Data Science Center Blog
Eva Horna Lowell and Sean O’Fallon, graduate students in the department of Ecology and Evolutionary Biology, are researching ant nest behavior in the Pinter-Wollman Lab at UCLA. Initially, their goal was to study the differences in ant nests exposed to various environmental conditions using wax casts of the tunnels. However, because the tunnels were so intricate and delicate in nature, the casts kept breaking, making it necessary to approach the problem in a different way.
Broken pieces of the ant nest cast. The segments had to be painted in order for the scanner to see them.

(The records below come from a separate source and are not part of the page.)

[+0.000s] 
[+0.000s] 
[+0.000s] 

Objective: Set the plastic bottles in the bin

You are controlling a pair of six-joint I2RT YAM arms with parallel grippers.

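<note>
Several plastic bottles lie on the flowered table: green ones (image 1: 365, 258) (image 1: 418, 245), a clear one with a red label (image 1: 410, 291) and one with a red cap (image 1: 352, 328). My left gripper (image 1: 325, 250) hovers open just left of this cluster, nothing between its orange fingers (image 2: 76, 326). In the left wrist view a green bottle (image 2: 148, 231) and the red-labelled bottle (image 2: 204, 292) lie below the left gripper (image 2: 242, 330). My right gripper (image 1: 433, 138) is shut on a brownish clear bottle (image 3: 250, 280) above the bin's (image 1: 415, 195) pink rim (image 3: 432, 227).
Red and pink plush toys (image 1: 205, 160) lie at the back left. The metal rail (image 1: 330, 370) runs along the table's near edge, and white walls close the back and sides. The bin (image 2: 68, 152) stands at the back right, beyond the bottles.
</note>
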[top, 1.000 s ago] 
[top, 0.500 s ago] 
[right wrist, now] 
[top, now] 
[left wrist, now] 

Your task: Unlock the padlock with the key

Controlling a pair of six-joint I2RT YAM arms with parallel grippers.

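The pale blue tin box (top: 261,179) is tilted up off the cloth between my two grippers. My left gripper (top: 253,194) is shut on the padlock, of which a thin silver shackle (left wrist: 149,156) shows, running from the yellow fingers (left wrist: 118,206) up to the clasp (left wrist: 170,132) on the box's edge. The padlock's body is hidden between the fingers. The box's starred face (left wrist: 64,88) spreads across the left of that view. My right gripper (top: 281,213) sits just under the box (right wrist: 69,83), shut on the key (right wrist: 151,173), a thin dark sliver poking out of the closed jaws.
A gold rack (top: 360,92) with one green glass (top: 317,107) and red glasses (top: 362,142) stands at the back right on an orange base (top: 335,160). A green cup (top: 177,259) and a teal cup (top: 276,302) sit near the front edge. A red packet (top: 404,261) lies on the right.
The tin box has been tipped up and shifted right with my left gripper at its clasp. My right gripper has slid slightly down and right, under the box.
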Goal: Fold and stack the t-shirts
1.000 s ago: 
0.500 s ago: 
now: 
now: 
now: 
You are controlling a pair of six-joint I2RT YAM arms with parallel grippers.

At the Data Science Center (DSC) Lux Lab, Emerging Technologies Librarian Doug Daniels helped them figure out a way to record detailed information about the nests without sacrificing the integrity of the tunnels. Using an Artec Space Spider Scanner with a 0.1 mm resolution light scanner, Lowell and O’Fallen were able to get 3D scans of the ant nest. There were some challenges, given that the casts had already broken into pieces, but with a collaborative effort, they were able to start the reconstruction of the nest virtually. Communication was key, as you can imagine how hard it is to describe the orientation of an object purely through video chat and screen sharing. It’s also interesting to note that the casted pieces of the nest had to be hand-painted for the scanner to see them. Originally translucent, the pieces were unable to be properly scanned. The scanner simply could not make out their shapes because it was a light scanner as opposed to a laser scanner.
A 3D representation of a part of an ant nest on the computer. Each broken segment is a different color in the software.